Among the entries, which lines carry the string "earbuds"? Copy each of them.
START EXTRACTED INFORMATION
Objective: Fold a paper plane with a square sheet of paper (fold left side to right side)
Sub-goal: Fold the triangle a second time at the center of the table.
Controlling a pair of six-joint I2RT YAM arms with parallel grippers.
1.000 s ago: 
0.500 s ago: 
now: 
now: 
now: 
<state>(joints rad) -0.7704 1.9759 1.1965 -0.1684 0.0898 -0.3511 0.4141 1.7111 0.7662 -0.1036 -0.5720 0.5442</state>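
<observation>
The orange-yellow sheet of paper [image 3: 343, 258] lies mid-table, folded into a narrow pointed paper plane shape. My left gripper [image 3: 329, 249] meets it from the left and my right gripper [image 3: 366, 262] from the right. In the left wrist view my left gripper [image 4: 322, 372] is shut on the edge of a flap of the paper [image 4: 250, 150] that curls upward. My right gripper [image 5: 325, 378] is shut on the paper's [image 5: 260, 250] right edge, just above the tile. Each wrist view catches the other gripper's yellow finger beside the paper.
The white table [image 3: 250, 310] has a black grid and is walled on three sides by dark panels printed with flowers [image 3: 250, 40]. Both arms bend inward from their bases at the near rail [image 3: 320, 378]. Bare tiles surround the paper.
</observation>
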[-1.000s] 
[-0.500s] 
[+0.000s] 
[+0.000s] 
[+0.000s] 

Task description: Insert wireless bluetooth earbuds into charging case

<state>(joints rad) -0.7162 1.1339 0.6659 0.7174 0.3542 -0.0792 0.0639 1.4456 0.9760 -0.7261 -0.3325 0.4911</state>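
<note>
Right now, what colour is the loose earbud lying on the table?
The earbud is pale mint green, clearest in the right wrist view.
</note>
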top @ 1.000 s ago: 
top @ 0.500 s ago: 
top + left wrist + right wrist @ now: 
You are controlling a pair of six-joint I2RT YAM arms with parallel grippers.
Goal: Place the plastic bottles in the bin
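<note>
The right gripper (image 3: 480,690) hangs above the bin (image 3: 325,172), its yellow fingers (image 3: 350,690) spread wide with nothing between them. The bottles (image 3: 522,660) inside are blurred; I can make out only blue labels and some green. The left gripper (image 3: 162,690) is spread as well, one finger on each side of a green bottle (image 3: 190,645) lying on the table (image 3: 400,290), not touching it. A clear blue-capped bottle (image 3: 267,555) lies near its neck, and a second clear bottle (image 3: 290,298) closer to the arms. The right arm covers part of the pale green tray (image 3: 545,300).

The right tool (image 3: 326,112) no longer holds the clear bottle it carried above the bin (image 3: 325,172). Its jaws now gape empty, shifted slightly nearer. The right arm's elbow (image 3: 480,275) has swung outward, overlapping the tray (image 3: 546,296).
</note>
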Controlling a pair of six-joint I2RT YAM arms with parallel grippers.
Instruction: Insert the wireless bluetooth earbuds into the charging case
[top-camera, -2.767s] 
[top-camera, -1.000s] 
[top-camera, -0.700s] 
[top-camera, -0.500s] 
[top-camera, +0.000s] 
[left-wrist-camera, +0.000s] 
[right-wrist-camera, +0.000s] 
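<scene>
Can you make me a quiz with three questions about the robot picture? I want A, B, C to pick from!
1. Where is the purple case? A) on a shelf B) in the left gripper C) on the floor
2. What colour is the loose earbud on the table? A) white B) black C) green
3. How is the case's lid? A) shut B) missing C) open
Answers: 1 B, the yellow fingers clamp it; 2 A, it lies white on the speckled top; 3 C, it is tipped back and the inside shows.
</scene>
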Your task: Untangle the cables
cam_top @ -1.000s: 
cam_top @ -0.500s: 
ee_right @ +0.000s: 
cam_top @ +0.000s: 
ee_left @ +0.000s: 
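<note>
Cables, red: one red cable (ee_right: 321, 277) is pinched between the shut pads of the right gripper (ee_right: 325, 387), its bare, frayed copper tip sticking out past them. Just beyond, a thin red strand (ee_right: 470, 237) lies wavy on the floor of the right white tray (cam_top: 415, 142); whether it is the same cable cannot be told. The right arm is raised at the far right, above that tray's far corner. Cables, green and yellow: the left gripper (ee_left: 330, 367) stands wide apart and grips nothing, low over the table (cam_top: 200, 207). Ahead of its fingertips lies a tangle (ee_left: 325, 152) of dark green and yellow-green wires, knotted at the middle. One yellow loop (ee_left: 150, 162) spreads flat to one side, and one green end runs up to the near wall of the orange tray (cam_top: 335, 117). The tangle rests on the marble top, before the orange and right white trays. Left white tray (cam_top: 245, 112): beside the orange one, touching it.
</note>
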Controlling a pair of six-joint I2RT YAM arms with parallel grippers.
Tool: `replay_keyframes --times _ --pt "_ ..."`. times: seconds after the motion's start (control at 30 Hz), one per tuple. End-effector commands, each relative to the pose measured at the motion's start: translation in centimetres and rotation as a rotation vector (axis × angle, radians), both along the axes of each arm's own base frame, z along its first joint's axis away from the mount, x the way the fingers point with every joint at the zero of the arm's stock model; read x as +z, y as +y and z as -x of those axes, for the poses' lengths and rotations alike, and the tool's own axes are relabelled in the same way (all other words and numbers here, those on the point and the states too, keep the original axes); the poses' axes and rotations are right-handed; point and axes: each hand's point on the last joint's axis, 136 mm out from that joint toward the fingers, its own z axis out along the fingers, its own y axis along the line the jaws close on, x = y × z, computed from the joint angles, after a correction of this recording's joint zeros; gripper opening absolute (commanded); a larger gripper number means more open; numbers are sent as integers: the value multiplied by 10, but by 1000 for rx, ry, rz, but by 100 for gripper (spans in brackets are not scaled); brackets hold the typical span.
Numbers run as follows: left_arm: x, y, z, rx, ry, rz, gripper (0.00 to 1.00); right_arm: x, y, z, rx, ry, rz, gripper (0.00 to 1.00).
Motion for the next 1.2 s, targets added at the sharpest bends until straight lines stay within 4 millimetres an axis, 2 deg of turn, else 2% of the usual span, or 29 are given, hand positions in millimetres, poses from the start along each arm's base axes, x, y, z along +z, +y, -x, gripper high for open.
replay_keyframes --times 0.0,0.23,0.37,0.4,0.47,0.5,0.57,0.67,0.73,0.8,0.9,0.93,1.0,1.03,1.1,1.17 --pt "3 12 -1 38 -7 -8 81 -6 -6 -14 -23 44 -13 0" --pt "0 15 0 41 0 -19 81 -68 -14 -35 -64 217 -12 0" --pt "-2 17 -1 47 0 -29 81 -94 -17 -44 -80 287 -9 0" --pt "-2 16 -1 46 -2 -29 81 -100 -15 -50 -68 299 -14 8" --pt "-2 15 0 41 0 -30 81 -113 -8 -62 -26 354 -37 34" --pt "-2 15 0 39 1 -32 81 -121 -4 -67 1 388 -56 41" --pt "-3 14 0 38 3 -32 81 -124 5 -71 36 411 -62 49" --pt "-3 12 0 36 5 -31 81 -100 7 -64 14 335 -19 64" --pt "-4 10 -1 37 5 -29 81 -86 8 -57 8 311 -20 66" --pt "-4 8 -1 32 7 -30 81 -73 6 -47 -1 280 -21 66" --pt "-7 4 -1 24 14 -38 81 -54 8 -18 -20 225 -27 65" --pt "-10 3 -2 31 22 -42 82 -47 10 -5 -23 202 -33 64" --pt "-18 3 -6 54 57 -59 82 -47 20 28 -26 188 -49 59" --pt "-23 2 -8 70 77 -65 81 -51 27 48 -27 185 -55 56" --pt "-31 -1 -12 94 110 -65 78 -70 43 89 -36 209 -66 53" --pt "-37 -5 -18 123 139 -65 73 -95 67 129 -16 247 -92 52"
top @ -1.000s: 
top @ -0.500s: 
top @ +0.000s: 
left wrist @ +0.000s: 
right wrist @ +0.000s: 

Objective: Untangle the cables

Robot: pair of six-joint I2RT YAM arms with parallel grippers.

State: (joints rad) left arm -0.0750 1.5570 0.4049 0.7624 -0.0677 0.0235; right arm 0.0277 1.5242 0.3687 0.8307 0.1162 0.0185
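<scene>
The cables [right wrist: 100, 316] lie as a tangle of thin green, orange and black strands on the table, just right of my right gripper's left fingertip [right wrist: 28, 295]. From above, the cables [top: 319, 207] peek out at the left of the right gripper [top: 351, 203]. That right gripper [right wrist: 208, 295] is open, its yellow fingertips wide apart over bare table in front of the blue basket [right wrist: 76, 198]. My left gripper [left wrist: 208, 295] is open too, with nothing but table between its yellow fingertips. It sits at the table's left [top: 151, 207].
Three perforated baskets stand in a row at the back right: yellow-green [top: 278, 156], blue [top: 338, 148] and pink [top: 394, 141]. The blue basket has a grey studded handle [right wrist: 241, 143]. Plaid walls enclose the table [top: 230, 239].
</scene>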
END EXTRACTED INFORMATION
● **EXPECTED ANSWER**:
Task description: Insert wireless bluetooth earbuds into charging case
Instruction: Insert the wireless bluetooth earbuds into the charging case

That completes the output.